# what days did u dtd to get ur BFP!?



## AshleyNichole

What CD's did you DTD to get your :bfp:

I have a 28 day cycle and am just wondering what eveyone else's cycles are and when you DTD to get that amazing :bfp: :)


----------



## MrsHelly

I have to admit I was not that scientific about the whole thing. I just made sure we :sex: fairly regularly from the day my period finished till about the middle of the following week.

Good luck!!


----------



## windswept

We ovulated on CD19, and had done the deed from CD15 to CD25, with the exception of CD19! Partly as I had been away for a week, so we were making up for lost time!

So the theory of depleting sperm is out for us, and the theory of having to get ovulation day is also out. I think if you do it often enough around when you think you will ovulate, you are onto a winner...


----------



## BostonMommy

I know the exact day (because it was the only day) and according to my u/s dates it was three days before I conceived.


----------



## lightweight

in my first two pregnancies (which ended in miscarriages) we DTD every day from day 11 - 15. 

This time round we DTD on days 8, 9 & 15 & 16. We presume that day 15 was the one that worked, although I thought I might have Ov'd early (wasn't testing that month!)


----------



## tashak88

I ovulated CD 15 and :sex: only one time on that day and got my BFP 10 days later <3


----------



## princesspie

haha!!! i was going to say i got my bfp on a saturday!! lol, didnt read it right :)
haha!! how thick am i, no idea what CD as i didnt chart or keep a record of anything, just went with the flo :)


----------



## MrsHelly

princesspie said:


> haha!!! i was going to say i got my bfp on a saturday!! lol, didnt read it right :)

I'm so glad you said that- I did at first too! I was a Sunday *giggle*


----------



## KimE

Hey hun. With my daughter we dtd on cd10, 11, 13, 14, 15, 16 & 17 (we'd been trying for 13 months and hubby was going away with the Army so I basically tied him to the bed!! :haha:) pos OPK cd15 & 16 and ovulation on cd17. BFP at 10dpo. :happydance: My cycles range from 28 days to 30 days and I have a 13 day luteal phase.

This time we only decided to start trying again halfway through my cycle and expected it to take a long time again so only managed to dtd once on what I believe to be the day of ovulation (or even the day after - thought we'd probably missed it) and got our BFP at 10dpo! :happydance: We were shocked!! :wacko: but happy obviously :thumbup:

Hope that helps :hugs: and fx for your BFP xx


----------



## wymasa

I have an average 28 day cycle. We dtd on CD10,11,13,15 and I O'd on CD14.


----------



## saranya.kish

We did it almost everyday from 3days after AF ended. And did twice the day OPK turned positive.


----------



## aragornlover8

The day of and the day before, I think... The fact that we did the day before was more or less a happy coincidence.

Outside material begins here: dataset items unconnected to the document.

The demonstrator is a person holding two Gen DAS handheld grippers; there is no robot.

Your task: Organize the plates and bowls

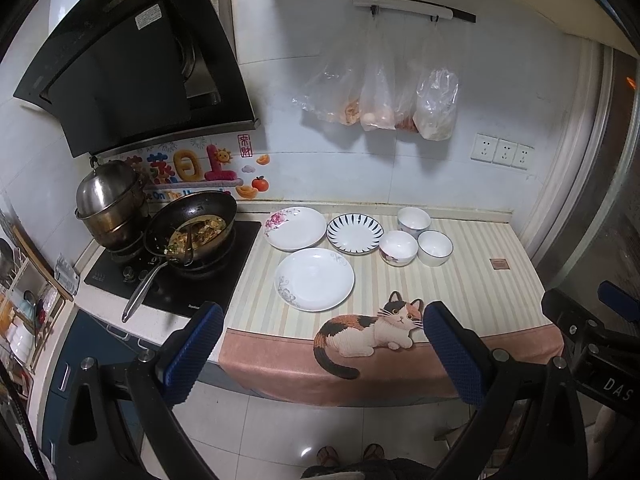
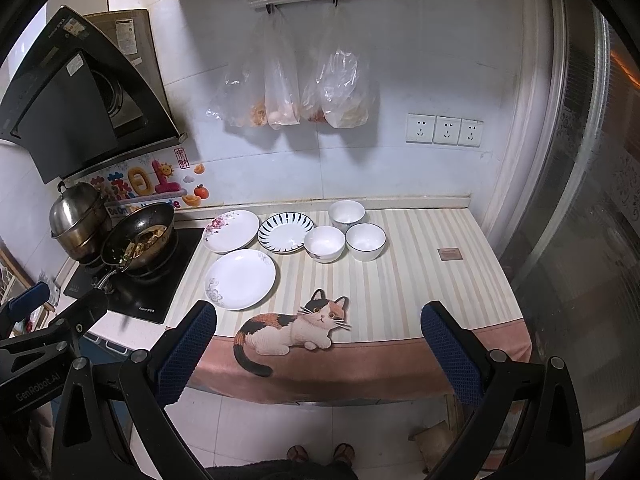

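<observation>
Glazed ceramic, stiff, slippery and breakable: three plates (image 1: 314, 279) and three bowls (image 1: 435, 248) are seen on the striped surface (image 1: 460, 292) at twelve o'clock, best taken by the rims. Left gripper (image 1: 320, 356) and right gripper (image 2: 318, 354) are held spread, empty.

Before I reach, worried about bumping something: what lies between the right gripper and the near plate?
Only the striped mat with its cat picture; right wrist view shows it.

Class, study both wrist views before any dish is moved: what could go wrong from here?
1. The bowls sit close together; gripping one may knock its neighbour.
2. The wok of food sits right beside the floral plate; a swing leftward might hit its handle.
3. The mat overhangs the counter edge; snagging it could drag the dishes.
</observation>
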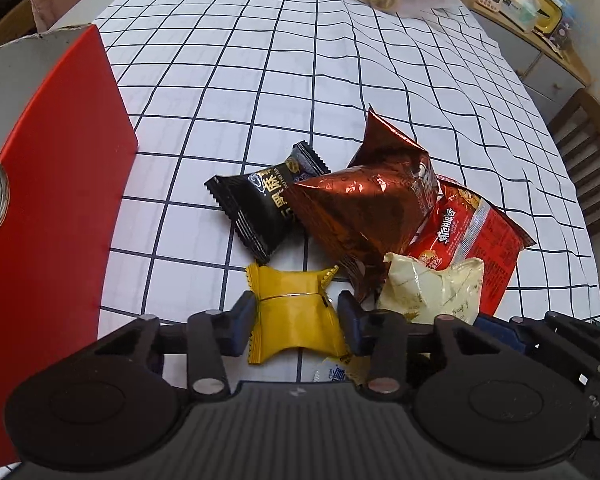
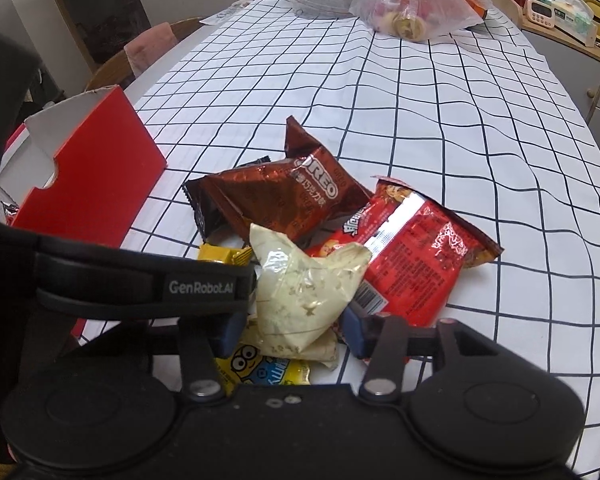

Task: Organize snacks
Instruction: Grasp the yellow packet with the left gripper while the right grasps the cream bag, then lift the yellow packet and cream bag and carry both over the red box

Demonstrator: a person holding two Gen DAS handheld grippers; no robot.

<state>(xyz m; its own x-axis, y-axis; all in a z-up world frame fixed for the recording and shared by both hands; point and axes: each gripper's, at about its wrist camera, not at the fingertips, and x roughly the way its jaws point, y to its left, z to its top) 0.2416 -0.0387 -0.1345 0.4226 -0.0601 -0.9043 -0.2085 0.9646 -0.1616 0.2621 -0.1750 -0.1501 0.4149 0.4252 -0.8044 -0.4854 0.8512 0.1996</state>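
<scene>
I hold a pair of tongs in each hand over a counter [image 1: 260,60] covered with a white cloth checked in dark lines. My left tongs [image 1: 296,320] are clamped on a small yellow snack packet [image 1: 292,316], their blue pads pressing its two sides. My right tongs [image 2: 292,326] are clamped on a crumpled cream packet [image 2: 300,292], one pad on each side of it.

The snacks lie in a loose pile near the middle of the counter. A shiny brown Oreo bag [image 2: 284,200] sits on top, partly over a black packet [image 1: 256,208] with gold writing. A red packet [image 2: 416,256] lies flat to the right, its near corner under the cream packet. Beneath my right tongs lies a yellow packet with a cartoon face [image 2: 260,368].

To the left of the pile stands an open red box [image 2: 96,184], white inside, with a curved notch cut in its near wall. Something small and wrapped shows low inside it, but I cannot tell what it is.

At the far end of the counter rests a clear plastic bag [image 2: 416,4] holding pale round items and something red.
</scene>
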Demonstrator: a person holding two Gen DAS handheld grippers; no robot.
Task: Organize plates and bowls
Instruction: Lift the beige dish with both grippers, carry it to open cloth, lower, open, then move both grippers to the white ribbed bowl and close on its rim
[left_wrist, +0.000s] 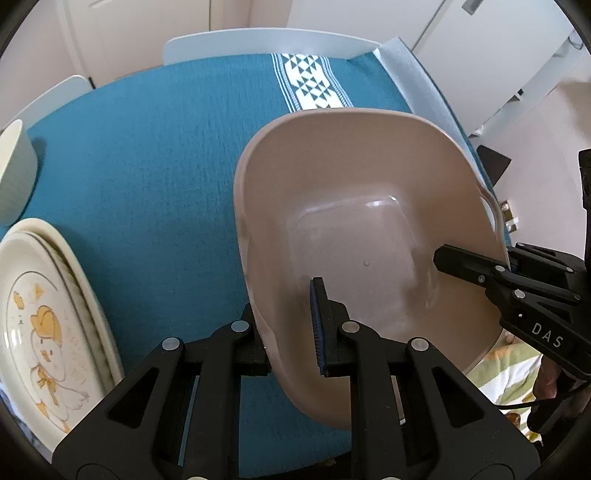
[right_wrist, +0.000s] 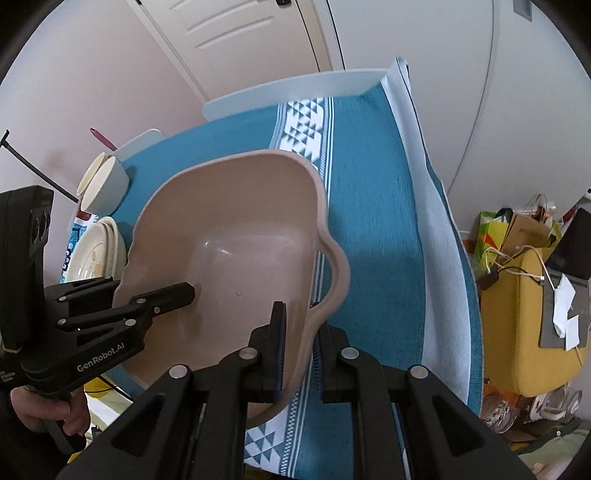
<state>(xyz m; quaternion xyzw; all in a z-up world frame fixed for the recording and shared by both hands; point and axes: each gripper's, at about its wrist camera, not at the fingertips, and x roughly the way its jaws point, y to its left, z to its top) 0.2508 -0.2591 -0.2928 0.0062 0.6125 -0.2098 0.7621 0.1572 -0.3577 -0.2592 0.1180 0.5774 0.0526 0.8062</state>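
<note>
Both grippers, left gripper and right gripper, pinch the big beige plastic tub, empty; the cream duck plates wait outside

The beige basin looks like smooth plastic with a soft gloss, catching light on its floor. The teal cloth over the worktop is woven, matt and ribbed. The duck plate has a glazed ceramic sheen. Both tongs are matt black plastic with ridged blue rubber pads and dull metal pivot pins.
</note>
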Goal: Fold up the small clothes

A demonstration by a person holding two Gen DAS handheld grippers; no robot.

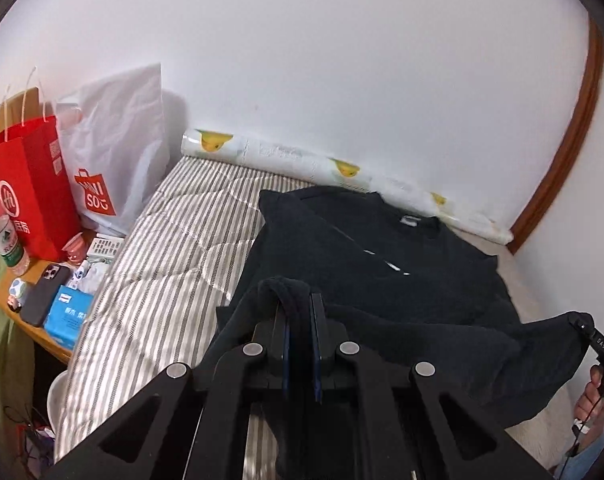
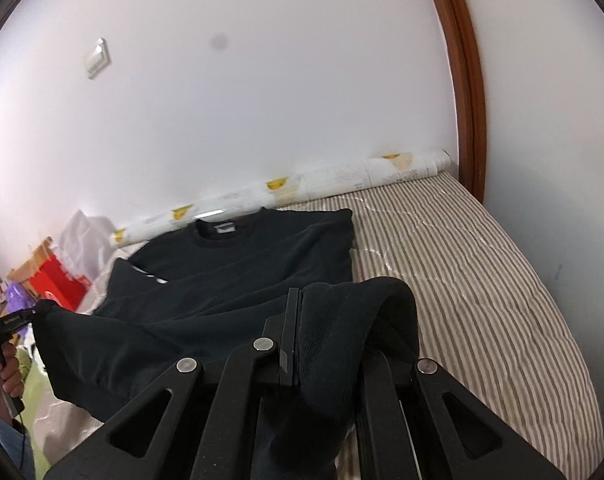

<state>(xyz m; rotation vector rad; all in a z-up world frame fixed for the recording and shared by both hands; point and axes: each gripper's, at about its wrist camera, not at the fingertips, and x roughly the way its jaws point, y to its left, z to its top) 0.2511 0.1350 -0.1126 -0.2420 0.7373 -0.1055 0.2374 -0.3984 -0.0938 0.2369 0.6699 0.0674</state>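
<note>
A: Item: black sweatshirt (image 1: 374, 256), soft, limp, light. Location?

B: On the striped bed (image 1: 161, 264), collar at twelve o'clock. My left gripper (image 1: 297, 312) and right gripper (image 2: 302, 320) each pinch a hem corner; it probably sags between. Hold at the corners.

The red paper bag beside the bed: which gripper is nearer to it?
Left. The left gripper, shut on the black sweatshirt's hem, is on the red paper bag's side of the bed. The right gripper holds the hem's opposite corner, farther away.
</note>
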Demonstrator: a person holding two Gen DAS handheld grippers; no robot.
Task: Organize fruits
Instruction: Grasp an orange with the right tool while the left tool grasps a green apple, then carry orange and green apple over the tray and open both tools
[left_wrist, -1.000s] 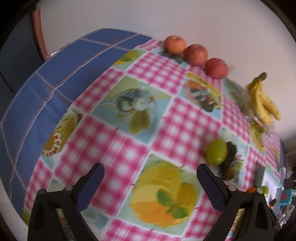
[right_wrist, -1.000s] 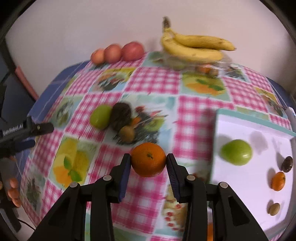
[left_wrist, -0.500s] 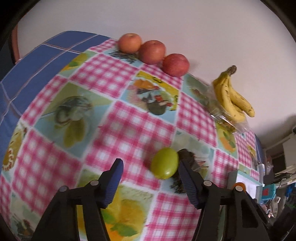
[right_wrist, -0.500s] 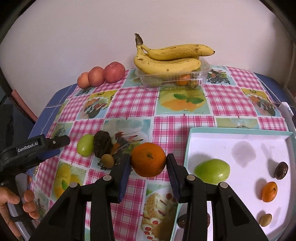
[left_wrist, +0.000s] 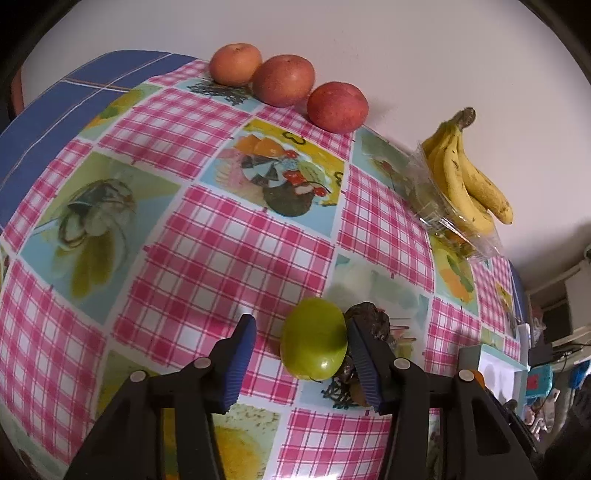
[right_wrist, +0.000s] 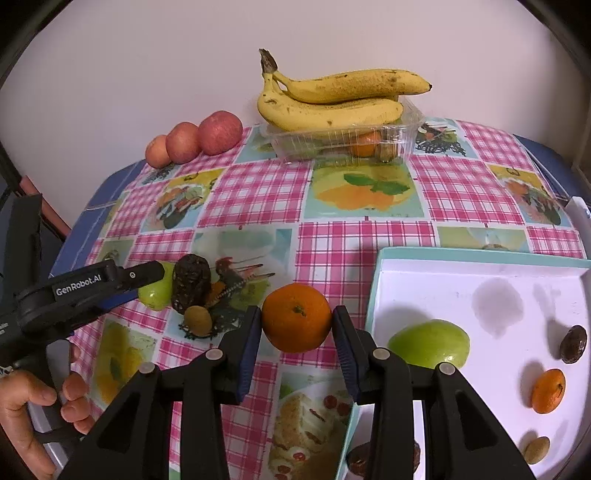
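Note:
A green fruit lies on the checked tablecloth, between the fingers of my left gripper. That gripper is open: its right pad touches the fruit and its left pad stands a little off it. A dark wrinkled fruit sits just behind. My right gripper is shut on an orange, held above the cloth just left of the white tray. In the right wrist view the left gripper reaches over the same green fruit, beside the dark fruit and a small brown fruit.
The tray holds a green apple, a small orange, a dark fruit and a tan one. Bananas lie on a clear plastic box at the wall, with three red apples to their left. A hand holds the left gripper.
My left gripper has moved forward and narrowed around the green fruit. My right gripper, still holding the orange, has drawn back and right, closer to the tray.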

We hadn't had a lot of time to be intimate that week, and I ovulated over the weekend.


----------



## justjill

I have a 28/29 day cycle and we dtd cycle day 10!


----------



## Sevenladybugs

I wasn't trying, and we DTD cycle day 8 and I o'd 5 days later. I feel when I O so I think it was cd 13 when conception occured. My bet is it's a girl :)


----------



## twinmummy06

im not sure exactly when i O'd, i only have a rough guess as i was only using the saliva test and ewcm. i THINK i o'd somewhere between 21-23 Aug, although according to my dating scan it could have been as far away as Aug 25th, though i doubt that :haha:. and the only time we :sex: any where even *remotely* close to conception was Aug 20. got lucky i think :haha:


----------



## mas

I have irregular cycle... I ovd on CD17/18 we dtd every other day from CD9 all the way to CD28 lol! Wanted to catch that egg! ;) Got my BFP CD28 I was 10 days past ov! :)


----------



## tink28

i ovulated on CD15, and dtd the night before and that morning, that was all!


----------



## AshleyNichole

keep em' comin ladies, love reading these stories, gives me lots of hope :)


----------



## Criosaidh

Er.... pretty much every day? :blush:

Dearly Beloved is a total wild child. NOT that I'm complaining... :winkwink:

Crio X x X


----------



## nalini878

I have a 28 day cycle and we were having no luck with having sex every day/other day during the week of ovulating so the month we conceived we did it on day 13, 14 and 15 at least twice a day lol!!! I ovulated on day 15. xxx


----------



## Julz1984

Hey, My LMP was July 31st. So we DTD on CD's 13,15,16. I OV'd on CD16 and had a luteal phase of 11days. I got my BFP 9DPO. Im very lucky that it was only our second month TTC. I used OPKS. 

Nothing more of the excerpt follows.